DIRECTIONS FOR THIS TASK: With the pictures set aside, return the lines below exactly, beginning at the first and ending at the line containing "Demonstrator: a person".

★ ★ ★

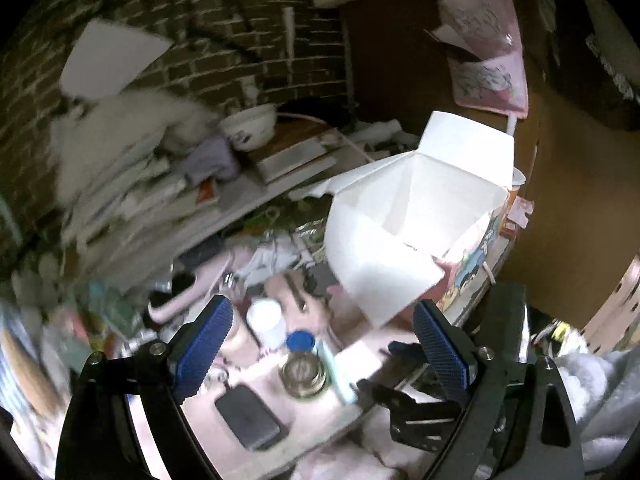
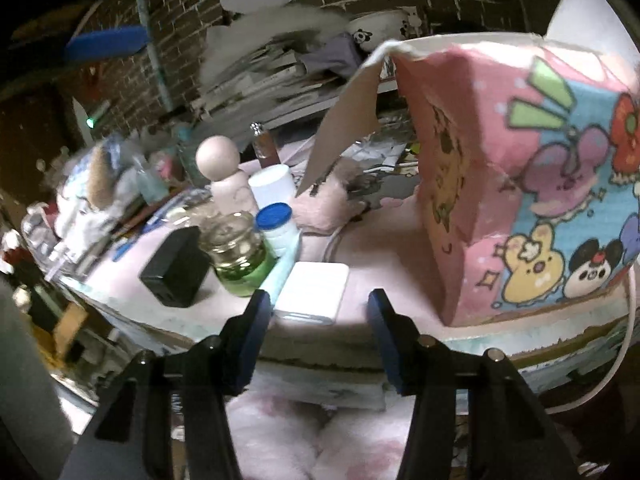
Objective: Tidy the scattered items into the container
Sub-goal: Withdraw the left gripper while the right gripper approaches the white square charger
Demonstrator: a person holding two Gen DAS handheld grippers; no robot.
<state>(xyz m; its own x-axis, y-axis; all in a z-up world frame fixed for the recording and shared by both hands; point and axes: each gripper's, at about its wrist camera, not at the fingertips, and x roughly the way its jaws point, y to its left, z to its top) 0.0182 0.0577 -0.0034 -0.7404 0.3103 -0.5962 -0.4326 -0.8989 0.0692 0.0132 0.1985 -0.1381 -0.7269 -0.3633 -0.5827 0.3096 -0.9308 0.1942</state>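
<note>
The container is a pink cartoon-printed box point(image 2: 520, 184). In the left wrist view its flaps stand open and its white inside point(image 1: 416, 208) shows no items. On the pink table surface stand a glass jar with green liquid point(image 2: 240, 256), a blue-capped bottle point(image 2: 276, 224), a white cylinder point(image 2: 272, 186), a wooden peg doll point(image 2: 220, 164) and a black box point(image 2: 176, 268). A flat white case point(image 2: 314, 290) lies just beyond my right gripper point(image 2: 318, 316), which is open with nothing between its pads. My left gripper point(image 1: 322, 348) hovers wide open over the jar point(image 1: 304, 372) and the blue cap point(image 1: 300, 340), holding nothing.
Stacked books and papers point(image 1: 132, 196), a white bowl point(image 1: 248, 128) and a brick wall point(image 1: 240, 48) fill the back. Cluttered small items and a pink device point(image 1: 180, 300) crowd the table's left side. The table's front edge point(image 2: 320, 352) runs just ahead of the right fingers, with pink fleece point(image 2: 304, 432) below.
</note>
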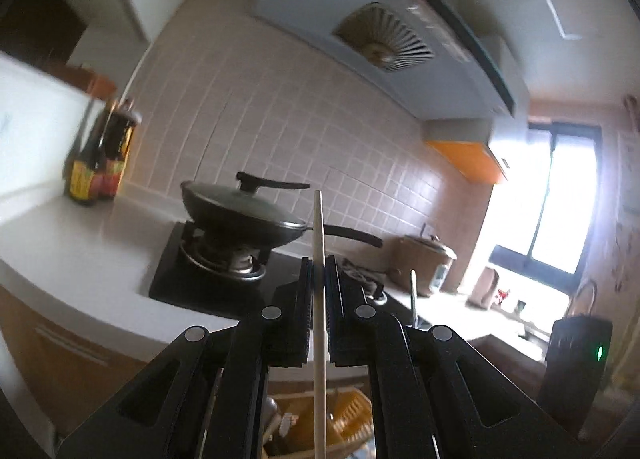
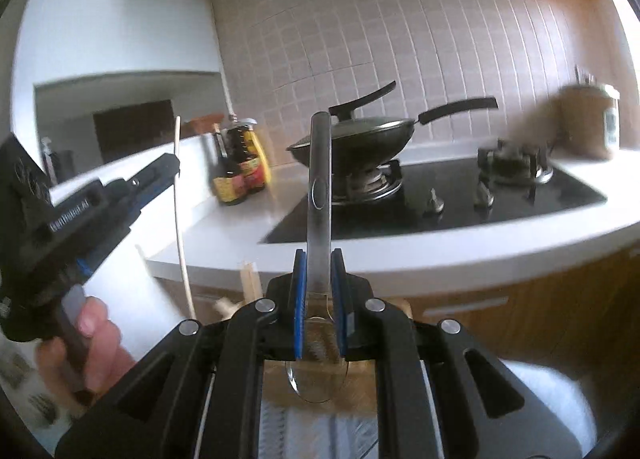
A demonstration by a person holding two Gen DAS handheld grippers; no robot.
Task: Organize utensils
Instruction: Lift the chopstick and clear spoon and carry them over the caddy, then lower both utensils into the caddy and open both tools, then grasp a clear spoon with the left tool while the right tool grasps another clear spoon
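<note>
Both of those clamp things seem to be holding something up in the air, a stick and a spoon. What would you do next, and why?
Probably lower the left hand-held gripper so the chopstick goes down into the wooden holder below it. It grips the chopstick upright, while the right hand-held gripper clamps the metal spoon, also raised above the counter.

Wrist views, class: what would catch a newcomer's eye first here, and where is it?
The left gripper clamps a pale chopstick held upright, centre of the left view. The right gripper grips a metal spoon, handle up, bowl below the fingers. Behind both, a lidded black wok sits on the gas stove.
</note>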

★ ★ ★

ANSWER:
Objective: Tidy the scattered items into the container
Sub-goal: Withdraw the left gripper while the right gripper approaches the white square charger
Demonstrator: a person holding two Gen DAS handheld grippers; no robot.

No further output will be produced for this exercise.